→ **DATA SEGMENT**
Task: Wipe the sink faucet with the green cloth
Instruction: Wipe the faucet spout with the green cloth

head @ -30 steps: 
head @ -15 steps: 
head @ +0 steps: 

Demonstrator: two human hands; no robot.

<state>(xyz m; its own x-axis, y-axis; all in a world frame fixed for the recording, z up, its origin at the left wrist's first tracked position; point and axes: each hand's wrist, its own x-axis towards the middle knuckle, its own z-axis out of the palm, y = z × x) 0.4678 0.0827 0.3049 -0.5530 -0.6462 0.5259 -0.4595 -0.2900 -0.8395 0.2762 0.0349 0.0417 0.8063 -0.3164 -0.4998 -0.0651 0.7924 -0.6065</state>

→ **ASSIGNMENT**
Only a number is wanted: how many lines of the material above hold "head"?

→ **RESPONSE TO THE TASK**
3